### Exercise description
Quote the data below in full, please, without altering anything.

### Data provided

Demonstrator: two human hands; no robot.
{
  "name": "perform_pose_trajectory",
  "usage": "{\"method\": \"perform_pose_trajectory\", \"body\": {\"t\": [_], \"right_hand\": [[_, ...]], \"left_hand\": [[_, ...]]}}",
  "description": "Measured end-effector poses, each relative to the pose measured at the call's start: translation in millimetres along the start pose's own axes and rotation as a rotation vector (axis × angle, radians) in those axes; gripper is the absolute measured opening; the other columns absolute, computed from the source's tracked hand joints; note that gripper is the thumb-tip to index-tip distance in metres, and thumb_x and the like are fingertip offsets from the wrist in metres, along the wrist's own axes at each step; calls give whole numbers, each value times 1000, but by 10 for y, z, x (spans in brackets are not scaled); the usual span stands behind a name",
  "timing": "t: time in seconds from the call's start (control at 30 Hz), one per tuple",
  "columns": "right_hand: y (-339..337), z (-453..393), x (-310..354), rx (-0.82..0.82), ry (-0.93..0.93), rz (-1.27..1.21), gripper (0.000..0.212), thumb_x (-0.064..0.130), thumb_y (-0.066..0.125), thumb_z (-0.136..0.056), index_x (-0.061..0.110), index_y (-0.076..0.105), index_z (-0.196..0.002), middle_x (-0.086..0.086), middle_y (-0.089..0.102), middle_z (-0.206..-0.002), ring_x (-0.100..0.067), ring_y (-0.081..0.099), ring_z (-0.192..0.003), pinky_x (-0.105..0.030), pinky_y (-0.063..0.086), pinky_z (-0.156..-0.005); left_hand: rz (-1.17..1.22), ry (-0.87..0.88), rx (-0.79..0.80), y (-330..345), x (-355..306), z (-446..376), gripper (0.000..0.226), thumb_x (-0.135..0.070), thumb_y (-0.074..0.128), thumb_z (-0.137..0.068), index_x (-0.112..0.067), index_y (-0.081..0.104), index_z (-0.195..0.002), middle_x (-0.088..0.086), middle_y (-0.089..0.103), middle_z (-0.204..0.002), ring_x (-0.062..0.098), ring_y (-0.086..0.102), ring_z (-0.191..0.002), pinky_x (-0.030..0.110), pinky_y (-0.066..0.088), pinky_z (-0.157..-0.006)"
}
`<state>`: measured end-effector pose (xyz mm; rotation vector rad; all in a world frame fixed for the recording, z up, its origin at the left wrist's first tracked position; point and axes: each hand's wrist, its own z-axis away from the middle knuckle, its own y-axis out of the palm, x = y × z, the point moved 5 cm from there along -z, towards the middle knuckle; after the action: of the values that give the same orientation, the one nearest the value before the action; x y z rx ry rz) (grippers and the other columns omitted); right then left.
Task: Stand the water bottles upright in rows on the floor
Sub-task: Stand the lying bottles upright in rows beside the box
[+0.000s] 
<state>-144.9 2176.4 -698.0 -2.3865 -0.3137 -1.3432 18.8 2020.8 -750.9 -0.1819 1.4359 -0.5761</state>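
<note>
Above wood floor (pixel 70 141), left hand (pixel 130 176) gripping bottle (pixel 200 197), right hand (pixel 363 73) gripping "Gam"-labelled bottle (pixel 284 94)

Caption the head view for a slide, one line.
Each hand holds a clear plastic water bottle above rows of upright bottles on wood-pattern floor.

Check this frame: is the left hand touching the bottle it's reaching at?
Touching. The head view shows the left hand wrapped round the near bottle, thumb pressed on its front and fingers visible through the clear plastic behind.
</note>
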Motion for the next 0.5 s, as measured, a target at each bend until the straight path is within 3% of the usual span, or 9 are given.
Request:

### Expected answer
Demonstrator: two human hands; no robot.
{
  "name": "perform_pose_trajectory",
  "usage": "{\"method\": \"perform_pose_trajectory\", \"body\": {\"t\": [_], \"right_hand\": [[_, ...]], \"left_hand\": [[_, ...]]}}",
  "description": "Measured end-effector poses, each relative to the pose measured at the call's start: translation in millimetres along the start pose's own axes and rotation as a rotation vector (axis × angle, radians) in those axes; gripper is the absolute measured opening; the other columns absolute, computed from the source's tracked hand joints; note that gripper is the thumb-tip to index-tip distance in metres, and thumb_x and the like are fingertip offsets from the wrist in metres, along the wrist's own axes at each step; calls give whole numbers, each value times 1000, but by 10 for y, z, x (spans in brackets are not scaled); the usual span stands behind a name",
  "timing": "t: time in seconds from the call's start (control at 30 Hz), one per tuple",
  "columns": "right_hand: y (-339..337), z (-453..393), x (-310..354), rx (-0.82..0.82), ry (-0.93..0.93), rz (-1.27..1.21), gripper (0.000..0.212), thumb_x (-0.064..0.130), thumb_y (-0.066..0.125), thumb_z (-0.136..0.056), index_x (-0.061..0.110), index_y (-0.076..0.105), index_z (-0.196..0.002), middle_x (-0.086..0.086), middle_y (-0.089..0.102), middle_z (-0.206..-0.002), ring_x (-0.100..0.067), ring_y (-0.081..0.099), ring_z (-0.192..0.003), pinky_x (-0.105..0.030), pinky_y (-0.063..0.086), pinky_z (-0.156..-0.005); left_hand: rz (-1.17..1.22), ry (-0.87..0.88), rx (-0.79..0.80), y (-330..345), x (-355..306), z (-446..376), gripper (0.000..0.226), thumb_x (-0.135..0.070), thumb_y (-0.074..0.128), thumb_z (-0.137..0.068), index_x (-0.112..0.067), index_y (-0.081..0.104), index_z (-0.195..0.002), middle_x (-0.088..0.086), middle_y (-0.089..0.103), middle_z (-0.204..0.002), ring_x (-0.062..0.098), ring_y (-0.086..0.102), ring_z (-0.191..0.002), pinky_x (-0.030..0.110), pinky_y (-0.066..0.088), pinky_z (-0.157..-0.006)"
}
`<state>`: measured end-effector pose (xyz mm; rotation vector rad; all in a world frame fixed for the recording, z up, its origin at the left wrist's first tracked position; point and axes: each hand's wrist, its own z-axis away from the middle knuckle, its own y-axis out of the palm, x = y × z, the point moved 5 cm from there along -z, towards the middle knuckle; after the action: of the values that give the same orientation, the one nearest the value before the action; x y z rx ry rz) (grippers and the other columns omitted); right then left.
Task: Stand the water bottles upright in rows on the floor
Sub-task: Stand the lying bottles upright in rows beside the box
[+0.000s] 
<state>-144.9 2176.4 -698.0 -2.3865 -0.3137 -1.3432 18.8 2020.8 -750.9 -0.1819 1.4359 -0.5761</state>
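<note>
Above wood floor (pixel 70 141), left hand (pixel 130 176) gripping bottle (pixel 200 197), right hand (pixel 363 73) gripping "Gam"-labelled bottle (pixel 284 94)

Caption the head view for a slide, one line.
Each hand holds a clear plastic water bottle above rows of upright bottles on wood-pattern floor.

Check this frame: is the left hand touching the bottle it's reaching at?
Touching. The head view shows the left hand wrapped round the near bottle, thumb pressed on its front and fingers visible through the clear plastic behind.
</note>
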Motion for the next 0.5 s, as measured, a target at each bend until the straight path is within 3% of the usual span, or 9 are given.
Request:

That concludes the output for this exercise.